Both engaging and challenging, the art works we see in Mirror States show us a variety of different types of audience interaction with projected digital selves and digital others. The new digital ‘others’ we see in Mirror States are animated and responsive, sharing the characteristics and behaviours we associated with real living beings and starting to display signs of emergent life and subjectivity. Whether these new digital others are cute and friendly or truly alien, their lively and responsive behaviours position them as true interactive partners for the human cohorts pointing to a shared future terrain where our digital selves and digital others will interact in ever more intimate ways.
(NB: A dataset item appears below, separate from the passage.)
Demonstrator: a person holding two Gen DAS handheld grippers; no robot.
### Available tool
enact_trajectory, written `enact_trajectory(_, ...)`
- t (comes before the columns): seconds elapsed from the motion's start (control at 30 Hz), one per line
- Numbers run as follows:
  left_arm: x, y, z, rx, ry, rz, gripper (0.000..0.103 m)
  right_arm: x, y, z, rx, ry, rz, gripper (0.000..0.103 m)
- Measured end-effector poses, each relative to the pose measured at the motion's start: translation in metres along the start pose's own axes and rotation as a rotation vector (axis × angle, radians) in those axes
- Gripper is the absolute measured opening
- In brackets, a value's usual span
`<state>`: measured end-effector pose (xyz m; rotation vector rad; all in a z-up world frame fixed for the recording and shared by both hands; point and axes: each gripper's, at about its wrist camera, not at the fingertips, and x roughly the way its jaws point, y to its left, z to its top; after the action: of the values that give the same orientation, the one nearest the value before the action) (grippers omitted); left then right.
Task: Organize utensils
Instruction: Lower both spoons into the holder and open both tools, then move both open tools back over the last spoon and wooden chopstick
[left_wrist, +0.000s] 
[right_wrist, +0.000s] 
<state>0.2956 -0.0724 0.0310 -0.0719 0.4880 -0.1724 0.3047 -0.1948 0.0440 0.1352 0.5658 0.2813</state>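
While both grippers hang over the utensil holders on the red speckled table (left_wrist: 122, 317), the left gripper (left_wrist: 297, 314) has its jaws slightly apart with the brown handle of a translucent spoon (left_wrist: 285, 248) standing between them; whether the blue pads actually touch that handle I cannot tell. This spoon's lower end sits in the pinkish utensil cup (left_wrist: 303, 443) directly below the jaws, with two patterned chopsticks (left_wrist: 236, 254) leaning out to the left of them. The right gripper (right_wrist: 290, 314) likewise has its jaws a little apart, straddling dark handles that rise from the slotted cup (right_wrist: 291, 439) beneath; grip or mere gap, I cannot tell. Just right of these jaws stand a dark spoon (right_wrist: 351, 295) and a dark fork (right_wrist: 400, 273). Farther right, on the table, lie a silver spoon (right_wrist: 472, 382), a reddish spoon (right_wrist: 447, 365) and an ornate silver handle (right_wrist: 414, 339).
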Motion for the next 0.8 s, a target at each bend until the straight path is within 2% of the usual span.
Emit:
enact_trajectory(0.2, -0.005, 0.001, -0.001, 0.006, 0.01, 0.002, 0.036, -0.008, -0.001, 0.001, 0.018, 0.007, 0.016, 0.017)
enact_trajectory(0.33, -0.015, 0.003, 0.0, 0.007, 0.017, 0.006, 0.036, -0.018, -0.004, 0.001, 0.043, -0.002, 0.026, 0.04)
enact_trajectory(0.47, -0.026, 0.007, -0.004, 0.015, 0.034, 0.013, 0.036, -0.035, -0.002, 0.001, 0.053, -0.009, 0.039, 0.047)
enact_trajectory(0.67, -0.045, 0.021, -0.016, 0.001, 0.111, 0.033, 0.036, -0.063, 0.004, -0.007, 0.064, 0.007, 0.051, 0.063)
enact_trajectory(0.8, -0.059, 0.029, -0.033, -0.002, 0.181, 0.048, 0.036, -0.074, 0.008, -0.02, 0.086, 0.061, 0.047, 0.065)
1 Roland Barthes, Camera lucida: reflections on photography. 1980.
Text by Kathy Cleland
Kathy Cleland biography
Kathy Cleland is a curator, writer and lecturer specialising in new media art and digital culture. She lectures in The Digital Cultures Program at The University of Sydney and is currently completing a PhD investigating avatars, digital portraiture, virtual characters and representations of the self in virtual environments. Her curatorial projects include ARTificial LIFE at Artspace, Auckland, NZ (1998), the Cyber Cultures exhibition series which toured to over 20 venues in Australia and New Zealand from 2000 – 2003 http://www.casulapowerhouse.com/cybercultures, and the Australian component of the St@rt Up exhibition at Te Papa Museum in Wellington, NZ (2002-2003). Cleland writes for a number of arts and cultural publications and was guest editor of a special new media issue of Artlink magazine, “e-volution of new media” [Vol 21, No.3, 2001]. She was president of the Sydney-based dLux media arts organisation from 1997 to 2002.